Cause it's not going to really help that much until you add better flowing parts all the way back to the exhaust.

(CAI+TB+Intake Manifold+Heads+LTs+Exhaust) * aftermarket > (CAI * aftermarket) + stock parts


----------



## svede1212 (Nov 1, 2005)

Russ2005 said:


> I put my Lingenfelter on in April. I got a deeper exhaust sound and about a .3-.5MPG increase but really could not feel more HP. Something I did notice is as the air has gotten colder, I certainly feel more git-up this fall. Now last October the goat was new and breaking in the LS2, so I can not confirm or deny if the difference is air intake or just the engine is ready to run. In any case, just the sound and gas increase makes a CAI worth the money IMHO.


you statement underscores the need to get COLD air in. once again the way to gauge improvement is by monitoring IATs. a butt-o-meter is highly subjective and inaccurate. the larger filter definately helps especially after other mods but it's just a $50 filter. as far as MPG a tune is a much better way to accurately make adjustments.

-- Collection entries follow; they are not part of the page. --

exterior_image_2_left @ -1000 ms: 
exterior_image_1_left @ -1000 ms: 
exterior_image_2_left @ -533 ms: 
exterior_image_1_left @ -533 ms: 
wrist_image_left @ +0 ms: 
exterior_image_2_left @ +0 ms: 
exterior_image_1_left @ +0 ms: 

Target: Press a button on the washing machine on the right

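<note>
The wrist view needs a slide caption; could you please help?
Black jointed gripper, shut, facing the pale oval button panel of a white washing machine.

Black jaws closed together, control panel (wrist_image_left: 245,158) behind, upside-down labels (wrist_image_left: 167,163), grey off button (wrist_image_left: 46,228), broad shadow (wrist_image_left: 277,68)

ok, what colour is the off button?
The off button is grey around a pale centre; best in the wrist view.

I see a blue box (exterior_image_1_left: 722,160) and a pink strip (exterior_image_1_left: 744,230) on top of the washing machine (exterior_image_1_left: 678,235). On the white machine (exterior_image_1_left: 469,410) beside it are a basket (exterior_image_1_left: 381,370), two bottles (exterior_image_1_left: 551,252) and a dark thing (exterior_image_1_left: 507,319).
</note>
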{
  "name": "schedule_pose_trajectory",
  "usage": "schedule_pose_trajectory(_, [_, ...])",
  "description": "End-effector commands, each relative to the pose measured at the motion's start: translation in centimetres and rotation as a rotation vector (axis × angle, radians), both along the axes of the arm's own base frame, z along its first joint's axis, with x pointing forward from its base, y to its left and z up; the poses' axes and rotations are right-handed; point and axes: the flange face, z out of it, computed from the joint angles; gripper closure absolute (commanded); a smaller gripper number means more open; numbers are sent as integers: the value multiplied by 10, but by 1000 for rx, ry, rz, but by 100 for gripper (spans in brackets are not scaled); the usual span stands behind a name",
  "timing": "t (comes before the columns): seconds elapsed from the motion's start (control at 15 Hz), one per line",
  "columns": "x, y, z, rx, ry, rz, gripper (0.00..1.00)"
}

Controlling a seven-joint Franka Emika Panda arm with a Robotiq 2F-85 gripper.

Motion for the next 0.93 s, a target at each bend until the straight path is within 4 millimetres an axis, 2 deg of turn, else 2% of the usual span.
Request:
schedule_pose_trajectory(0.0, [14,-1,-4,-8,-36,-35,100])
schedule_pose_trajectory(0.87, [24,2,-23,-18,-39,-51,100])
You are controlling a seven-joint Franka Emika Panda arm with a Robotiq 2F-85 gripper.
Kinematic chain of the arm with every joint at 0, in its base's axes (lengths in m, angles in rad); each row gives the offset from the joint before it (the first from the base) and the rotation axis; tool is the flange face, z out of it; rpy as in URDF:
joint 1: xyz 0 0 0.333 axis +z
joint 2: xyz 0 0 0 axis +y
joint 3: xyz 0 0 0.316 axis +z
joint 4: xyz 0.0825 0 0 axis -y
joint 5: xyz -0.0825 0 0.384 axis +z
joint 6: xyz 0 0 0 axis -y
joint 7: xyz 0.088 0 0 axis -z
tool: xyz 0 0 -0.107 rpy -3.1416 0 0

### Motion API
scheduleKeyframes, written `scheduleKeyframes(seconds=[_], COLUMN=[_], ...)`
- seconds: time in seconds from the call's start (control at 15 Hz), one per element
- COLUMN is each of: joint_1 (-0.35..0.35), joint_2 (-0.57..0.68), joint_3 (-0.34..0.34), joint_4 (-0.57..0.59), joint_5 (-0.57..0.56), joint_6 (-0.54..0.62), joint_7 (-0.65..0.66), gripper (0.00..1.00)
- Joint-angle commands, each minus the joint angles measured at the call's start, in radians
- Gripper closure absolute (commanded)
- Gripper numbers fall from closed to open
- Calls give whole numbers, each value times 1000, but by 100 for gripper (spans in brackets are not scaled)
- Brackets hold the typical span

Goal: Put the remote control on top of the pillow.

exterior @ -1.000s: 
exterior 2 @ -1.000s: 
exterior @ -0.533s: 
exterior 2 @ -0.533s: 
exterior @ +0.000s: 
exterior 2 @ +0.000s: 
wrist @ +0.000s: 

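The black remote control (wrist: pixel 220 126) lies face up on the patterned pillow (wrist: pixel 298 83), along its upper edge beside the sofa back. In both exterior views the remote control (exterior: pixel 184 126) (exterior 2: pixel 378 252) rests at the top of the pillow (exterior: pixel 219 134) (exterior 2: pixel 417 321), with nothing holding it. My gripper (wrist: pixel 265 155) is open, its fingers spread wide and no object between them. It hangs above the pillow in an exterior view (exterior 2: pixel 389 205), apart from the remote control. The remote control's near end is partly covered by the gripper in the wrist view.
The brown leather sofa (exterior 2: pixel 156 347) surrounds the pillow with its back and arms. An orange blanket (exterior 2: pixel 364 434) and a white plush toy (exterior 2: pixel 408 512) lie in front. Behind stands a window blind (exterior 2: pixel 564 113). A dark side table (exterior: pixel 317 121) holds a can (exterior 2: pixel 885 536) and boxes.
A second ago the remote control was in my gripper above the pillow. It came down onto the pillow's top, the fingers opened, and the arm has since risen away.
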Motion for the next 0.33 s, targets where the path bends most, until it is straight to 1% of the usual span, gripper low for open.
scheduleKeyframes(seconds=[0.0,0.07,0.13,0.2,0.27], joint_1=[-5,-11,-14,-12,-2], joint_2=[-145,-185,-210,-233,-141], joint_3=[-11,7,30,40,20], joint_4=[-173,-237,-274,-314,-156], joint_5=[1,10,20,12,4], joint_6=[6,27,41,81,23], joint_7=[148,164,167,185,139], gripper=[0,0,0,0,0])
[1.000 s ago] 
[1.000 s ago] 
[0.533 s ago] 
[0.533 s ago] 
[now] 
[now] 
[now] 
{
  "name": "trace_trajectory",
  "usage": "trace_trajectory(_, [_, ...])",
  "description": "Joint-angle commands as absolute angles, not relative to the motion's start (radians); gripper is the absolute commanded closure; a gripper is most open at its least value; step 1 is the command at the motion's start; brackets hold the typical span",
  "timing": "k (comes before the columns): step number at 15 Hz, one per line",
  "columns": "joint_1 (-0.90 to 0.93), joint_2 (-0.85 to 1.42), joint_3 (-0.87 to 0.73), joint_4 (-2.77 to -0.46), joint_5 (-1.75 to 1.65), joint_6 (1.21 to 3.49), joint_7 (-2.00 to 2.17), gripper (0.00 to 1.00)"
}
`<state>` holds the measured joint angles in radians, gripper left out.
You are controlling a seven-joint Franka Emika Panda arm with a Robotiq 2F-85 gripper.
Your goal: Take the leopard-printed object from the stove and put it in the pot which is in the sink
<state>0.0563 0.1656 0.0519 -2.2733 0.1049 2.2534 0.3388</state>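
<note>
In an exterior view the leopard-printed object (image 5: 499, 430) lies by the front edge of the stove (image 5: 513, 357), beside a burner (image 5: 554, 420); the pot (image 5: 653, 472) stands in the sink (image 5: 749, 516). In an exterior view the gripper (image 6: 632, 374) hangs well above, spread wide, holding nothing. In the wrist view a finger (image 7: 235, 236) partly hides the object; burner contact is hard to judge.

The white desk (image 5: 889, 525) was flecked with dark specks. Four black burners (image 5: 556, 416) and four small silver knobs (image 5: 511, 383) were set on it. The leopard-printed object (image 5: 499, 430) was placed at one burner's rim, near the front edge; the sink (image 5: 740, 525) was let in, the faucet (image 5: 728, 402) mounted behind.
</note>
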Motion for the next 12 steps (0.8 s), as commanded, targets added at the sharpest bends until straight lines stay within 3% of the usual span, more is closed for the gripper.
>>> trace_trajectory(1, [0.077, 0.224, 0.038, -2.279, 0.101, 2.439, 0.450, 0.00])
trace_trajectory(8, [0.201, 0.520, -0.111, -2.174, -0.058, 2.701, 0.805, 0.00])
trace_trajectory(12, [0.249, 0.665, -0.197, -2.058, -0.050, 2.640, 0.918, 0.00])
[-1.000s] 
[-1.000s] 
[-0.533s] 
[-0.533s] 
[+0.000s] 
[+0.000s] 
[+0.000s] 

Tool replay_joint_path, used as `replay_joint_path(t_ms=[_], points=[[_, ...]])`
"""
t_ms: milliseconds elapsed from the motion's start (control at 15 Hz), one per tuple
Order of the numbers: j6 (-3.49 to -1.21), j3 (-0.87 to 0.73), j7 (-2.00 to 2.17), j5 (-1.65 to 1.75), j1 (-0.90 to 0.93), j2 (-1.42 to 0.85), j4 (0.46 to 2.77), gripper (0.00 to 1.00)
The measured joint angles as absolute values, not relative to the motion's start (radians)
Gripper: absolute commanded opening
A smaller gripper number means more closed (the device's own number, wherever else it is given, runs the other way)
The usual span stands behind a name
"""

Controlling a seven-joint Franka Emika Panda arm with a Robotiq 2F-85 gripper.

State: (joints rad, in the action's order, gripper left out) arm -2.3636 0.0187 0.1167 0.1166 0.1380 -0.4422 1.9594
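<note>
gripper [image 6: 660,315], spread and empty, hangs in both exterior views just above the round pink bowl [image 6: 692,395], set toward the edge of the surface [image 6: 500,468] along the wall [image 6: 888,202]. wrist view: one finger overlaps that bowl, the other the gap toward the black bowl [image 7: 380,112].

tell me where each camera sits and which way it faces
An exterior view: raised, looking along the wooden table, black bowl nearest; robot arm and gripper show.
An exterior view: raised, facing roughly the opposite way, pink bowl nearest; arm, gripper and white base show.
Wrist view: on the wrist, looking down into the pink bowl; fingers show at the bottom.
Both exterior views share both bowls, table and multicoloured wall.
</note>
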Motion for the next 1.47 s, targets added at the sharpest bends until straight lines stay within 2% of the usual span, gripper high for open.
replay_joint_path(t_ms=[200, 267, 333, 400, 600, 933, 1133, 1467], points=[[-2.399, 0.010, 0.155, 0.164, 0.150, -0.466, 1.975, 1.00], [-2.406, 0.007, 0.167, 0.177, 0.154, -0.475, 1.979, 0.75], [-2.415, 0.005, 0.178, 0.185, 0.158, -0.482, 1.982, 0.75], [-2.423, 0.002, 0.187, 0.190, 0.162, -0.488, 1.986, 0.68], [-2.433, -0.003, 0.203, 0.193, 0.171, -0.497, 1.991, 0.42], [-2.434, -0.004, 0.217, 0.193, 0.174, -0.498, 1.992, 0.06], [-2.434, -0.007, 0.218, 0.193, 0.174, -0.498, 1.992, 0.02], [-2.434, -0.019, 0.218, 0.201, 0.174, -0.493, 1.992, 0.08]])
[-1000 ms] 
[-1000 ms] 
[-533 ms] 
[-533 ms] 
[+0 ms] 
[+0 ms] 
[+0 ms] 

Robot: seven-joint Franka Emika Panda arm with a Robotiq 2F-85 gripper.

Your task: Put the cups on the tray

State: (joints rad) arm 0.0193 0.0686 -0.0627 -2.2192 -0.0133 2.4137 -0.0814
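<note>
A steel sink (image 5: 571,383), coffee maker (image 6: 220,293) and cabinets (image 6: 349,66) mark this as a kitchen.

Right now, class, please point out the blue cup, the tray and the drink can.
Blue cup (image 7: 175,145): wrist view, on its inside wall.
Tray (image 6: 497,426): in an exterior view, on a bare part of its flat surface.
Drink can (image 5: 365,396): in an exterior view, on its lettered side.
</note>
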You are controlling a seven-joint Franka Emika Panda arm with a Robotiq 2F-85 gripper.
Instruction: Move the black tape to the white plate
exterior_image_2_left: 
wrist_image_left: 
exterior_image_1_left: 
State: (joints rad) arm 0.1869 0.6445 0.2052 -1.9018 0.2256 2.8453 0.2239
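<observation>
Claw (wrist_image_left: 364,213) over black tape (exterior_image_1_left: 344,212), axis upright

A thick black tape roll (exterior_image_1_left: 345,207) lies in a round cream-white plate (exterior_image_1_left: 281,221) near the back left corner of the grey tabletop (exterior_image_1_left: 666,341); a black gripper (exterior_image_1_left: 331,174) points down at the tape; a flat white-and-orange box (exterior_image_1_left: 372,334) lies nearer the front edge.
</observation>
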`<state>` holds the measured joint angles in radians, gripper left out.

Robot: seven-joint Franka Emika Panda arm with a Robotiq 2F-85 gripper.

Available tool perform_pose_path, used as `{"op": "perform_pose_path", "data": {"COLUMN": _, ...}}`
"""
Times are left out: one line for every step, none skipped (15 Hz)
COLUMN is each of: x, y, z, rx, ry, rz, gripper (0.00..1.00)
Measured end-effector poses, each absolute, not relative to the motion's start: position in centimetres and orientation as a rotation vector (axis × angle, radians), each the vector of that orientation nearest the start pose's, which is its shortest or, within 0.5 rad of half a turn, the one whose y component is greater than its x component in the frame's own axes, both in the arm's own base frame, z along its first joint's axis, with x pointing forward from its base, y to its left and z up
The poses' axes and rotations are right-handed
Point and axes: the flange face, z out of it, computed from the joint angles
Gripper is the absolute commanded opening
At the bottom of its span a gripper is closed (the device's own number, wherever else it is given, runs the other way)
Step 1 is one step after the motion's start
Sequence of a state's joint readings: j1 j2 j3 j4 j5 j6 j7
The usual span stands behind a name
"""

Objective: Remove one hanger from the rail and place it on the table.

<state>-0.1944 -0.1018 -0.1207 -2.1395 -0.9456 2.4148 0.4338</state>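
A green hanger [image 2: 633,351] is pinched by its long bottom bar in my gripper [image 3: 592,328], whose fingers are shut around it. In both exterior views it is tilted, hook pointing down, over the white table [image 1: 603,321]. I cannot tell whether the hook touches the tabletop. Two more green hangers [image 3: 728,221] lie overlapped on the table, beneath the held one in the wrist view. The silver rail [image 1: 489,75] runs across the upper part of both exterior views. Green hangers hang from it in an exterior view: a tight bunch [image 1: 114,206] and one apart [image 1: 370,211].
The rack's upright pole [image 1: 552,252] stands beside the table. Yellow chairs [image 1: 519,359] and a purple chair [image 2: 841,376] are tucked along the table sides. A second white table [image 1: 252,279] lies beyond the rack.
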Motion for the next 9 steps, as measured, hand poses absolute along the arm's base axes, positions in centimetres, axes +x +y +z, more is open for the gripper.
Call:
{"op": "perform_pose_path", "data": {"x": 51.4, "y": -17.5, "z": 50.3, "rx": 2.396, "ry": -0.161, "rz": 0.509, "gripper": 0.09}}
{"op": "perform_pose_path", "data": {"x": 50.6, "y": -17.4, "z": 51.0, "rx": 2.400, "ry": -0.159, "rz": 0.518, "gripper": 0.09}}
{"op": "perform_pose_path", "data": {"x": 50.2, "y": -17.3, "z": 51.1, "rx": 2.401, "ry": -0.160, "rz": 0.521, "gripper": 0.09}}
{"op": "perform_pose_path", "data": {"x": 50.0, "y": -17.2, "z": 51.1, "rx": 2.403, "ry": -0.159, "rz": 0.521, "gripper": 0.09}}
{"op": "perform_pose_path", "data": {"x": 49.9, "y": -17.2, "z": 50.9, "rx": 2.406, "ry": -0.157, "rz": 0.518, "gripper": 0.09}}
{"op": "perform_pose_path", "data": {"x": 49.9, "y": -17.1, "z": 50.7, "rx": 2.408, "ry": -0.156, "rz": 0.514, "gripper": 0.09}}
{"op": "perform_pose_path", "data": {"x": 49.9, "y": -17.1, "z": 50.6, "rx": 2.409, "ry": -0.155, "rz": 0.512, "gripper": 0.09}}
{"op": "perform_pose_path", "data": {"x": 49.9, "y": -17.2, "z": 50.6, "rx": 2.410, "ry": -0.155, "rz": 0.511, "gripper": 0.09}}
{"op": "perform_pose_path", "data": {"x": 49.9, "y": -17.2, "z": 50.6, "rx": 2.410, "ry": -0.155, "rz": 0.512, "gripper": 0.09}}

the CAI drill once again...
more air
cooler air
faster reading IAT sensor to reflect the above

to date the aftermarket "C"AIs don't deliver the bang for the buck


----------



## 1gto (Dec 3, 2006)

*True cold air*

Modified the stock air box which is pulling in true cold air from outside engine bay. No check lights been installed about 3 nonths now and air box is cold to the touch after highway run, will try to show pictures and install soon. With tune and JBA full exhaust 40 hp gain,


----------



## pickinfights (Oct 3, 2006)

1gto said:


> Modified the stock air box which is pulling in true cold air from outside engine bay. No check lights been installed about 3 nonths now and air box is cold to the touch after highway run, will try to show pictures and install soon. With tune and JBA full exhaust 40 hp gain,


Pics fast. Interested.


----------



## might05goat (Dec 9, 2006)

i have an 05 with the k&n typhoon, not only does it sound meaner under the hood, ive noticed gains, but thats sotp dyno.


----------